Tuesday, January 18, 2011

Models victims of red tape

    Artists models usually employed to pose for students at Greece's School of Fine Arts have found themselves suddenly unemployed as a result of red tape and Greece's inflexible bureaucracy, which is demanding that they be hired via the Supreme Council for Staff Selection (ASEP).

    The male and female models are usually paid by the hour and hired on an eight-month basis.
Until now, their selection was made by the art professors based on their own criteria and the needs of students in the various painting, sculpture and engraving classes. They were then hired by ministerial decree.

    As a result of the economic crisis, their number was set to be reduced from 36 to 28 during the coming year but the recent complication of going via ASEP has delayed the process so much that the new academic year began without any models in the workshops at all.

    "We submitted our request for the hiring of models to the education ministry last June. Unbelievable bureaucracy and delays are worse than the economic crisis.
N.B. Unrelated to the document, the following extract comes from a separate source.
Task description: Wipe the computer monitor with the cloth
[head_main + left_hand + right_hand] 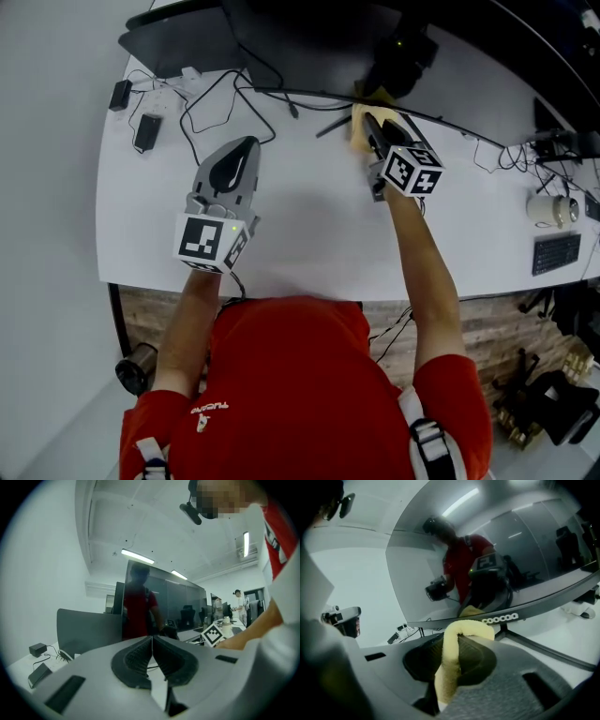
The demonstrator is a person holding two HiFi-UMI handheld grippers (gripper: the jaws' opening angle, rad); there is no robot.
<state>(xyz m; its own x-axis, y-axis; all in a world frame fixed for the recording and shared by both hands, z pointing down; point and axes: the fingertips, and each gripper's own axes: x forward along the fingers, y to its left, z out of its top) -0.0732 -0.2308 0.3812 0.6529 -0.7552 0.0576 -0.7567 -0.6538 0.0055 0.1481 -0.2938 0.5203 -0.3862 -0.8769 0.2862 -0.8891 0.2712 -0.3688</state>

As a result the School's educational work will lag behind," said Fine Arts School director Rolanda Tziamalou.

    "We cannot have everything that walks, swims or flies go through ASEP. There must be some exceptions to the law," she stressed, underlining that selection of the models should be the work of the artists and teachers.

    At the school's request to speed things up, the process had been approved by ASEP, left the education ministry and had now 'snagged' at the interior ministry, Tziamalou said.

    From January 1 of the new year and until the required stamps, signatures and remaining bureacratic procedures are completed, the art school will remain without any live models in any of its workshops, the models have suddenly been left without a job and the students will be left without their main 'material' for their studies.